I'm sure this won't be a work like Julian Alfred Pankratz viscount de Lettenhove's "Half a Century of Poetry", especially not in importance for the history of word in its world. But I do feel - for myself, I don't expect others to feel this - a certain beauty in this. A beauty of allowing myself to progress and express in my very own way - chosen based on freedom.

Conclusion

The tempo isn't fast and decreases in small steps only, but I think the rate of posts on time is drawing close to zero. I'm missing a post on pacing and rythms yet, might be that there's something coming from that angle. We might also meet endurance again if I say something about cycles in (between) game/gamer or if I would take a look at memory.

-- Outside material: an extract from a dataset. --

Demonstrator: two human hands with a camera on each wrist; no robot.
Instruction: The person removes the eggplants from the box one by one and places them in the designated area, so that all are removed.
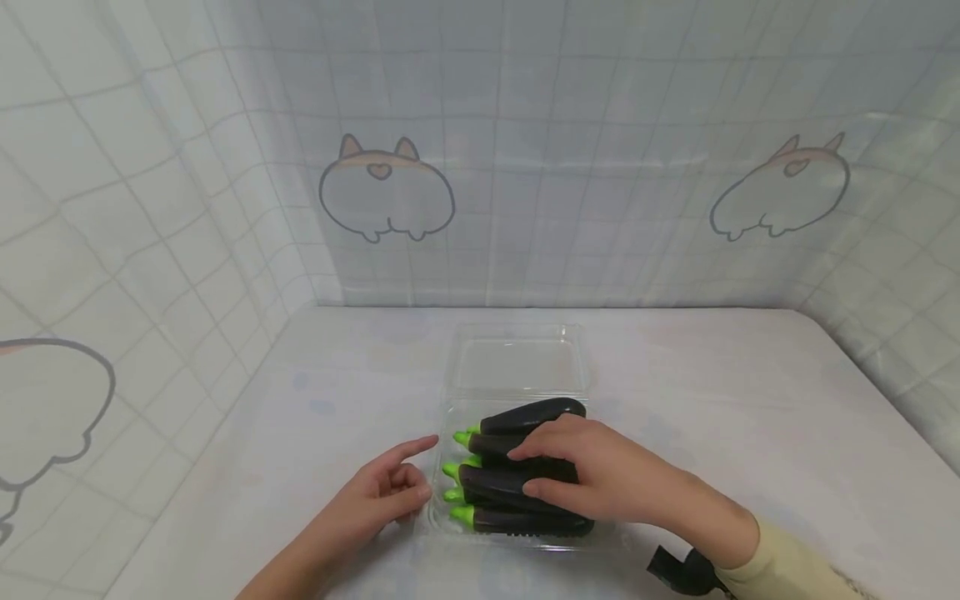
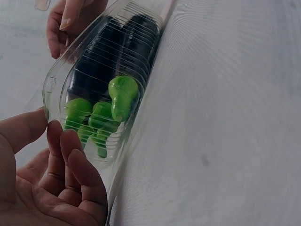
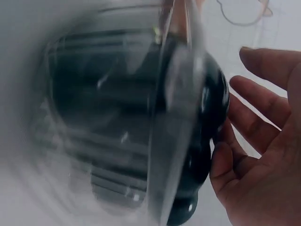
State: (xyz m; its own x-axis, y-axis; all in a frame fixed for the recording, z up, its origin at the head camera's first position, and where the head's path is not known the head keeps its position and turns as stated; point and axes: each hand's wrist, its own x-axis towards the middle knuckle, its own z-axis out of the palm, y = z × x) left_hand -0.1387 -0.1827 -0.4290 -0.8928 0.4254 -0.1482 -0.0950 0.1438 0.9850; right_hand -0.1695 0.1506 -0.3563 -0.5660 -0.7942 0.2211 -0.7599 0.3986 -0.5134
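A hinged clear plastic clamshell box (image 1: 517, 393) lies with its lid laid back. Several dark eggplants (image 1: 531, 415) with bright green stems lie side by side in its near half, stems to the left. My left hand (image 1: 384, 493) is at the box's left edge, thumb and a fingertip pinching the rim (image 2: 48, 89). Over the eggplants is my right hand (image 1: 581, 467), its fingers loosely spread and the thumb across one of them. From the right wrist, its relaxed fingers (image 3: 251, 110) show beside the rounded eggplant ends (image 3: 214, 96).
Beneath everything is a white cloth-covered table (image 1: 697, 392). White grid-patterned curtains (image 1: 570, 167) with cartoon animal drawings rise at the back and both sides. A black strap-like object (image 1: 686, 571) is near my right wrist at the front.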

Writing about this is very fascinating to me, because it is so closely tied to matters of life and death - when I'm dead, my self no longer endures, or at least I think so. And what endures in my self while I live, that is, what is relevant to me. And if it shows in my consciousness, then I can inspect that.

Well okay. There was also that Cyberpunk 2077 inspired short-story-side-quest-thingy, where I wanted to inject some design principles. But I realized, that the injection doesn't work when planning the high-level sections, but only when doing the concretest work, e.g. writing lines and decisions in this case. I'd like to finish this, but I fear that I'm kinda not doing quest design then any more: That is rather operating on that higher level. Ah, to have a writer who'd do that for me.

Enough talk for this already (again) long and thought/text-heavy post. I'm thankful for you, unknown reader, who might have discovered/seen and read this. I hope you found something of value.

Have a good time!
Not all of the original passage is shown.